The Studies and Economic Media Center (SEMC) concluded today, Tuesday, the second training workshop within the program to support the sustainability of independent media institutions in Yemen. The workshop, titled “Audience Analysis and Digital Expansion Strategies for Independent Media Outlets,” was conducted in partnership with the National Endowment for Democracy (NED).
The four-day online workshop brought together 22 male and female journalists representing 22 independent media outlets across eight Yemeni governorates. It aimed to enhance participants’ capacity to understand digital audience behavior, design data-driven expansion plans based on professional methodologies and translate analytical findings into practical tools that can be implemented inside newsrooms.
The workshop covered a range of applied training modules, including exercises on building audience personas, analyzing digital interaction patterns, hands-on applications of prompt engineering for content journalists, designing tailored content products, and developing community growth campaign plans. It also included practical sessions on creating reference pages and entity maps for thematic files, tools designed to help institutions transform audience data into actionable insights.
The sessions further featured evaluative exercises using the participants’ own materials.

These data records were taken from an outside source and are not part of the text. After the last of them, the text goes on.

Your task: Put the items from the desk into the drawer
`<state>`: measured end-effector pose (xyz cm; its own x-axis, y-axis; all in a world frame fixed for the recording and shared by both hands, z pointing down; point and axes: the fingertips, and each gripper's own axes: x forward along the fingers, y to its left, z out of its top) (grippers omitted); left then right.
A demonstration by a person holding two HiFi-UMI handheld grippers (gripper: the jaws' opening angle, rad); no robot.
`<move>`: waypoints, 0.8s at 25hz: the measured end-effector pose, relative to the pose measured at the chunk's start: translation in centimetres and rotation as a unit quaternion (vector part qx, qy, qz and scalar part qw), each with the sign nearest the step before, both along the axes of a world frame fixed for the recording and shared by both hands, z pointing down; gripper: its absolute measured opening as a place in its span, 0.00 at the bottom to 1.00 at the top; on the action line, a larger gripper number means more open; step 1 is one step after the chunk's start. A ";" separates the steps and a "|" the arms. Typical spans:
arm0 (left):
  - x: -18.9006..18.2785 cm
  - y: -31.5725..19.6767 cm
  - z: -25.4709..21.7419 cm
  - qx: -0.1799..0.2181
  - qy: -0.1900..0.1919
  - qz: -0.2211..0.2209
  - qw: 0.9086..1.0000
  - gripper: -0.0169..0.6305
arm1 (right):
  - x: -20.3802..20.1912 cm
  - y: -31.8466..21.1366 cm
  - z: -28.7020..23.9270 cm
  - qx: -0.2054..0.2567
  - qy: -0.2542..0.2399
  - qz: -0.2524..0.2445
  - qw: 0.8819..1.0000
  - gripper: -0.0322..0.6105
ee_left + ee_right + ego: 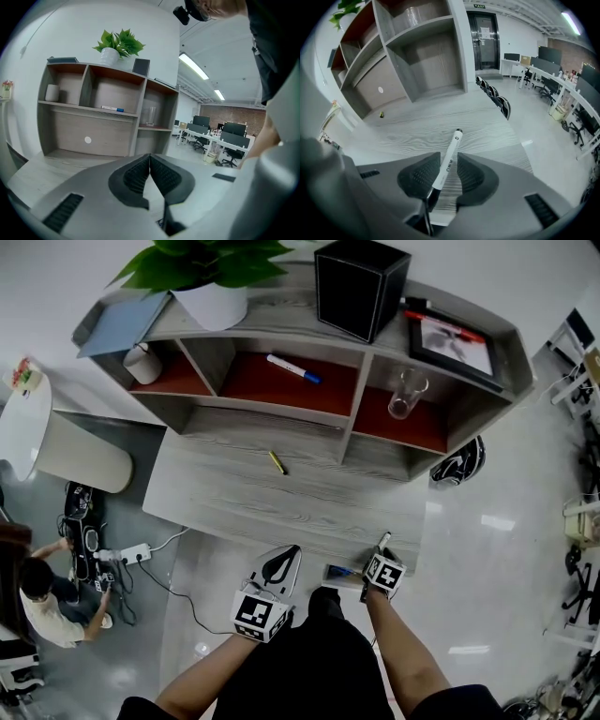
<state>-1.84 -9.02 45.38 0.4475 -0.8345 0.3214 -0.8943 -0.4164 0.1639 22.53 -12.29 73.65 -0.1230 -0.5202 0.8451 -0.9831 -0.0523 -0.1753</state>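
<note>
My right gripper point(383, 549) hangs at the desk's near edge, shut on a white marker point(449, 159) with a dark cap that sticks out past its fingertips point(465, 174). Just left of it, below the edge of the desk point(234, 493), a drawer point(339, 572) stands slightly pulled out with something blue inside. My left gripper point(289, 554) is beside the drawer, shut and empty, with the pads point(159, 174) meeting at their tips. A small yellow item point(277, 462) lies on the desk's middle. In the shelf's middle compartment rests a blue-capped marker point(293, 368).
The shelf unit point(347, 427) at the desk's back holds a glass point(408, 393) at the right and a white cup point(142, 364) at the left. On top stand a plant point(202, 268), a black box point(361, 287) and a picture frame point(455, 343) with a red pen point(445, 324). A person point(47, 601) crouches at the lower left.
</note>
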 end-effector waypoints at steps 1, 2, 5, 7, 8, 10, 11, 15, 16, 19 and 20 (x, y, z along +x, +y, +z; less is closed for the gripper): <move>0.0 0.0 0.0 0.000 0.000 -0.001 1.000 0.05 | -0.2 0.0 0.2 -0.003 0.000 -0.003 1.000 0.22; 0.0 0.0 0.1 -0.001 0.000 -0.001 1.000 0.05 | -0.4 -0.1 0.4 -0.006 0.000 -0.005 1.000 0.22; -0.2 0.1 0.2 -0.005 0.001 0.000 1.000 0.05 | -0.6 0.0 0.7 -0.009 0.010 -0.013 1.000 0.22; -0.4 0.2 0.3 -0.006 0.000 0.002 1.000 0.05 | -0.6 -0.1 0.8 -0.010 0.010 -0.012 1.000 0.22; -0.5 0.2 0.4 -0.005 0.000 0.003 1.000 0.05 | -0.5 -0.1 0.8 -0.011 0.007 -0.010 1.000 0.22; -0.8 0.4 0.4 -0.005 0.000 0.005 1.000 0.05 | -0.4 -0.1 0.9 -0.016 -0.001 -0.007 1.000 0.22; -1.0 0.5 0.4 -0.006 0.001 0.007 1.000 0.05 | -0.3 -0.1 0.9 -0.018 -0.003 -0.007 1.000 0.21; -1.5 1.2 0.2 -0.006 0.005 0.015 1.000 0.05 | -0.3 0.3 0.1 -0.008 0.001 -0.025 1.000 0.17; -1.8 1.5 0.1 -0.005 0.006 0.017 1.000 0.05 | -0.7 0.4 -0.2 -0.003 0.002 -0.032 0.999 0.17; -2.7 2.1 -0.2 -0.001 0.014 0.018 1.000 0.05 | -1.9 0.9 -1.5 0.018 0.002 -0.051 0.999 0.17; -3.0 2.3 -0.3 0.002 0.018 0.017 1.000 0.05 | -2.2 1.2 -2.1 0.026 0.003 -0.058 0.998 0.17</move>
<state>-4.81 -6.75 45.08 0.4874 -0.8192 0.3021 -0.8729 -0.4477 0.1941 20.29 -11.10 71.59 -0.1800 -0.5451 0.8188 -0.9831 0.0714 -0.1686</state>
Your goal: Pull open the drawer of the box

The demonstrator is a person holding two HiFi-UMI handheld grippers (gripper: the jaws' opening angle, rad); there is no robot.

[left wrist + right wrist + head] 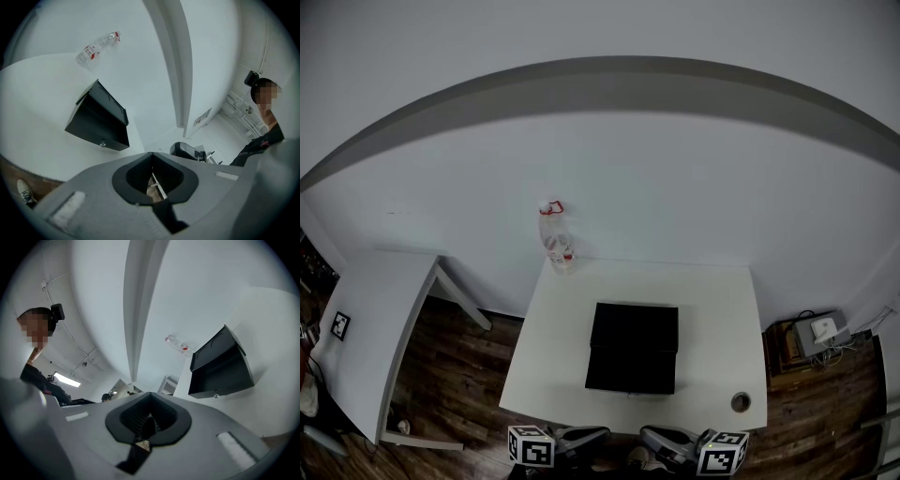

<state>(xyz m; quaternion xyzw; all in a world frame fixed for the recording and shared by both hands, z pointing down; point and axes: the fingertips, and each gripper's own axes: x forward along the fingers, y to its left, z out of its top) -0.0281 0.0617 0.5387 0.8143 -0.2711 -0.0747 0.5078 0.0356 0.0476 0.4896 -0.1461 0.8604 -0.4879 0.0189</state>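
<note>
at the middle of the white table [712, 300] sits the black box [634, 347], square to the table edges. its drawer front faces the near edge and the person, and the drawer appears fully closed. a small knob [102, 144] shows at the centre of that front, low down. the front's long axis runs left to right, parallel to the near table edge. judged from this, the pull would run straight back toward the person.

both tongs hang at the near edge, well short of the box. the left gripper [581, 436] has its jaws closed together on nothing. the right gripper [670, 441] is likewise closed and empty. the knob lies ahead and between the two, so neither is clearly nearer. a closed jaw must part before it can take the knob.

a plastic bottle [557, 239] stands at the far table edge, clear of the pull.
</note>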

Each media outlet reviewed its texts through the lens of quotability, clarity of ideas, and editorial requirements, rewriting selected excerpts to make them more compatible with language-model processing. As a result, the teams produced practical outputs such as bulletin headlines, ready-to-use prompt libraries, preliminary growth campaign concepts, and draft reference page layouts.
Mohammed Esmail, the SEMC Executive Manager, emphasized that this workshop comes as part of SEMC’s ongoing efforts to enhance the capacities of media institutions and outlets in digital transformation and modern media production. He noted that understanding audiences is no longer an optional but an urgent necessity, stressing that data-analysis tools enable newsrooms to make more precise and effective editorial decisions, expand their digital presence, and reinforce their professional and financial sustainability.

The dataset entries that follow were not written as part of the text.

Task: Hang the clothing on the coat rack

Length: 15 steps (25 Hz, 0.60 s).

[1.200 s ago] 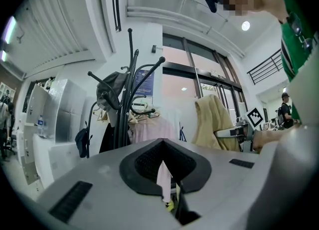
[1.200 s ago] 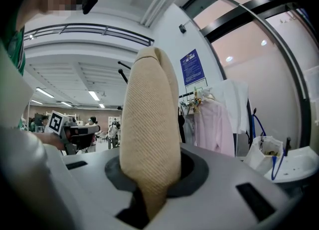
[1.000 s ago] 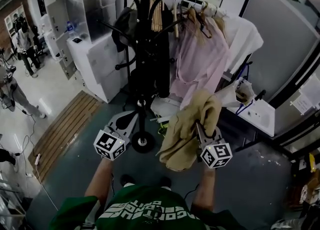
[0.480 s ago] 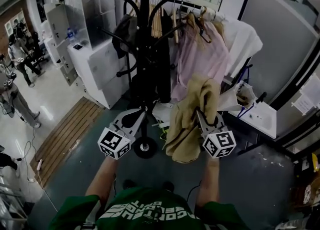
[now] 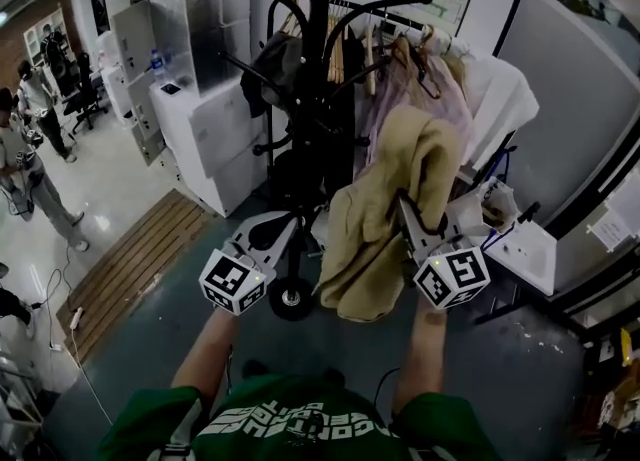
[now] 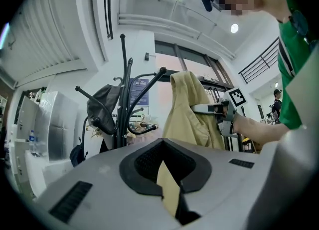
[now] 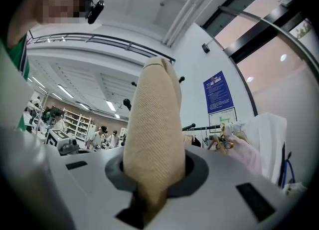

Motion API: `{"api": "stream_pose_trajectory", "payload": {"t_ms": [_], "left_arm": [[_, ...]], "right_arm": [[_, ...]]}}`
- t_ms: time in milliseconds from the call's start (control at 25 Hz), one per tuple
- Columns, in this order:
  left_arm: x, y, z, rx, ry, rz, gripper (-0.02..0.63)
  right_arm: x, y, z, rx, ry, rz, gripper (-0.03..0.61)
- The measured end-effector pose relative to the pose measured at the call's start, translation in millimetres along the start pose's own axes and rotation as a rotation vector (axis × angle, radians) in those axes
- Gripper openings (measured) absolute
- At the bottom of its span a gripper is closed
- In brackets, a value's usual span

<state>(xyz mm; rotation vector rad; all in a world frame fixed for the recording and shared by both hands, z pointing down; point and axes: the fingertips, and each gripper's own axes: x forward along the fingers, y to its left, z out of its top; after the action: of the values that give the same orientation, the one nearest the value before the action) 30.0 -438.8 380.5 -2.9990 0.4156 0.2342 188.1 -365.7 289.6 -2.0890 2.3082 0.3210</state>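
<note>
A tan garment (image 5: 385,219) hangs in a long fold, and my right gripper (image 5: 410,214) is shut on its upper part. In the right gripper view the cloth (image 7: 154,134) rises straight out of the jaws. The black coat rack (image 5: 322,99) stands just behind and left of it, with a dark garment (image 5: 262,64) on one of its hooks. My left gripper (image 5: 290,224) is low, by the pole and left of the tan cloth, with its jaws together. In the left gripper view a thin tan strip (image 6: 168,191) shows in the slit; I cannot tell what it is.
A clothes rail with a pink shirt (image 5: 420,99) and wooden hangers stands behind the rack. White cabinets (image 5: 200,119) are at the left and a white table (image 5: 520,239) at the right. The rack's round base (image 5: 290,299) is on the floor. People (image 5: 30,179) stand far left.
Both grippers have risen and moved toward the rack. The tan garment has been carried higher, and its top is now level with the rack's lower hooks.
</note>
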Motion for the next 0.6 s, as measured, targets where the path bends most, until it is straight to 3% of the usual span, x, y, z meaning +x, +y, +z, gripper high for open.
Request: {"api": "stream_pose_trajectory", "payload": {"t_ms": [320, 600], "left_arm": [[-24, 16, -4, -0.011, -0.001, 0.061, 0.005], [-45, 29, -5, -0.027, -0.003, 0.113, 0.005]], "right_arm": [[30, 39, 11, -0.006, -0.012, 0.1, 0.085], [34, 49, 18, 0.027, -0.031, 0.119, 0.084]]}}
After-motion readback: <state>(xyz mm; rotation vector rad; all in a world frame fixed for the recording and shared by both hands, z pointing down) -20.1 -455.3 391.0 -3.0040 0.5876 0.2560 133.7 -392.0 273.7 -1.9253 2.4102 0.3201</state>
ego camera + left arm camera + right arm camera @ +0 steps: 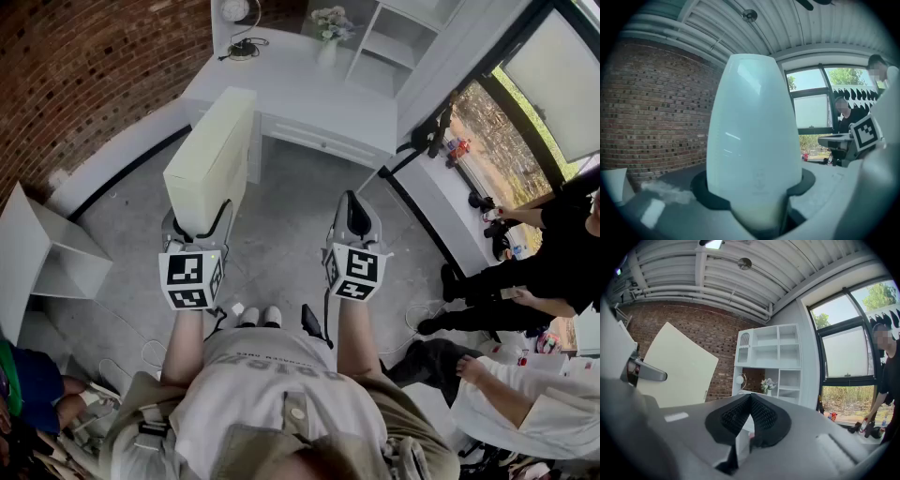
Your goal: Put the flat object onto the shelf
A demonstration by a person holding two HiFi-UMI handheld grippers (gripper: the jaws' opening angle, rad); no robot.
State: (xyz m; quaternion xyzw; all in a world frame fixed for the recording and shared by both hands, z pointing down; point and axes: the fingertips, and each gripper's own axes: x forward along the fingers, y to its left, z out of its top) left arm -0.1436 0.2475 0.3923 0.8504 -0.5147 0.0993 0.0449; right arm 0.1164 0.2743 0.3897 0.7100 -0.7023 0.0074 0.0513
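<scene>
Grey concrete floor (281,234) under my shoes, and just above it both claws are held out in front of me. My left claw (199,228) is pinching the flat cream-coloured rectangular board (212,150) by its lower end, one jaw on each face. The board stands up and leans away from me, towards the desk. I reckon gripping it low leaves the far end free to go in first at a shelf.

My right claw (352,208) is pressed together with nothing in it, level beside the left. My guess is it's spare, ready to steady the board. So the board is up in the air, not on any shelf yet.

Beyond it sits the long white desk (309,98), then the tall white open shelf unit (398,42) by the red brick wall (84,66).

Annoying bits: the left gripper view is nearly all board, so the pad contact is covered and nothing ahead shows. The head view cuts off the shelf unit's top. I can't tell which compartment is meant, and there's a small white open shelf (56,258) on the floor at left too.
</scene>
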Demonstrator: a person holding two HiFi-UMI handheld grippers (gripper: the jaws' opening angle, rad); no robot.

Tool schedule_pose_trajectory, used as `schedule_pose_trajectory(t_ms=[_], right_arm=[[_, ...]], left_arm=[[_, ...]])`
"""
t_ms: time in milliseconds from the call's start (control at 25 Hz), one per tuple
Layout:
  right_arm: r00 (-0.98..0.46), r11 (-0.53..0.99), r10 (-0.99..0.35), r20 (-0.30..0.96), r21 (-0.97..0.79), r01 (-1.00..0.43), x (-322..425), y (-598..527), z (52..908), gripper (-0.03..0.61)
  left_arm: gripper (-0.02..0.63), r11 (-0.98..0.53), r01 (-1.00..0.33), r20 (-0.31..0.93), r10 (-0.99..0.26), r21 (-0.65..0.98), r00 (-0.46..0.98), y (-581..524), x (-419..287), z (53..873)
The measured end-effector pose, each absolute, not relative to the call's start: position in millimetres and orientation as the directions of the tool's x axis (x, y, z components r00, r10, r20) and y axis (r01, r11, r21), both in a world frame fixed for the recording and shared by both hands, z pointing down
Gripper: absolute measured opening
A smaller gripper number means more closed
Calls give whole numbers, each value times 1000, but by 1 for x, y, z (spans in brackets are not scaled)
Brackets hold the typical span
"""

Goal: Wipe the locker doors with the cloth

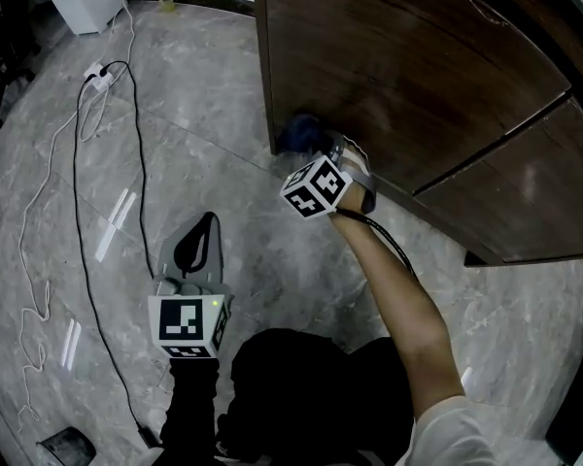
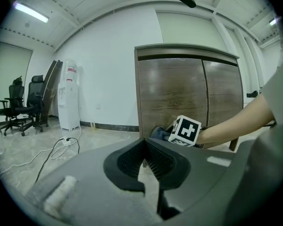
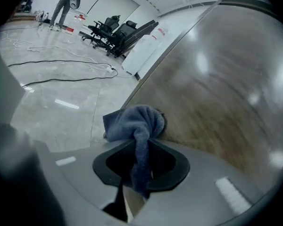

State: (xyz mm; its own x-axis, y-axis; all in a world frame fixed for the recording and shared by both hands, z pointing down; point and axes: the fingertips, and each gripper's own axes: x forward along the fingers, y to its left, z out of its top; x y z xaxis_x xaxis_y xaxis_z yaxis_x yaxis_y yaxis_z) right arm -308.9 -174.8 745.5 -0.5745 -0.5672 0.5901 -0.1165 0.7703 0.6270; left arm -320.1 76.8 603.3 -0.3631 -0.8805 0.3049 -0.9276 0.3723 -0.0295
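The right tool (image 1: 323, 149) is clenched on the blue cloth (image 1: 299, 132) and presses it against the dark wooden locker (image 1: 398, 66), low on the left door near the locker's left corner. The right gripper view shows what the head view hides: a strand of the cloth (image 3: 137, 126) runs down between the jaws, while the bunched part lies against the door, close to its edge. The head view alone shows the bare forearm (image 1: 398, 280) reaching to the locker and the seam between the two doors.

The left tool (image 1: 200, 246) hangs well out from the locker over the grey floor (image 1: 223, 85). Its own view shows the jaws drawn together at the tips with nothing between them (image 2: 148, 161). That view also takes in the whole locker front (image 2: 188, 93), a white water dispenser (image 2: 69, 98) and office chairs (image 2: 23, 102) to the locker's left. Cables (image 1: 83, 202) trail over the floor left of the locker.
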Motion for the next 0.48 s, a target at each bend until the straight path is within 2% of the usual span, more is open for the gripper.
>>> schedule_pose_trajectory(t_ms=[200, 480], right_arm=[[-555, 782, -561, 614, 613, -112, -311, -175, 756, 77], [-658, 739, -575, 487, 654, -161, -337, -168, 641, 77]], left_arm=[[3, 371, -928, 315, -879, -24, -359, 77, -322, 606], [3, 370, -929, 322, -879, -8, -353, 75, -320, 603]])
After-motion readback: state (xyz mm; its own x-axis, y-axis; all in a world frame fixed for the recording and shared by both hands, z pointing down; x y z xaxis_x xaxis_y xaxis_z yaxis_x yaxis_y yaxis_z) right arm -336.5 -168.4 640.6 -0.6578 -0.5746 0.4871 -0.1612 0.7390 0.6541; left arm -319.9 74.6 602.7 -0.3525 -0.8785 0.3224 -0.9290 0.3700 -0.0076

For his part, Abdullatif Haj Mohammed, the workshop trainer and CEO of the Journalism and Artificial Intelligence Network in the Middle East and North Africa, explained that the sessions addressed the rapid transformations in the digital environment and the responsible use of AI tools to support quality, analysis, and innovation. He highlighted the importance of cultivating an informed relationship between journalists and technology so that digital tools serve professionalism rather than replace it.
At the conclusion of the workshop, participants praised the quality of the content and the depth of the practical exercises, affirming that the knowledge gained will influence editorial policies and publishing strategies within their media institutions and outlets. Journalist Ishaq Al-Humairi, one of the participants, expressed his appreciation, saying:
“The workshop was extremely useful and enriching. It opened new prospects for me as a journalist to develop my skills and improve the performance of the institution I work with. The workshop stood out for its focus on journalists’ needs, from clarifying AI concepts and prompt engineering to understanding audiences and building bulletin plans and search-engine-optimized keywords.”
It is worth noting that the Studies and Economic Media Center (SEMC) is a civil society organization working toward a successful and transparent Yemeni economy by raising awareness of economic and developmental issues, supporting transparency and good governance, and fostering professional and high-quality media.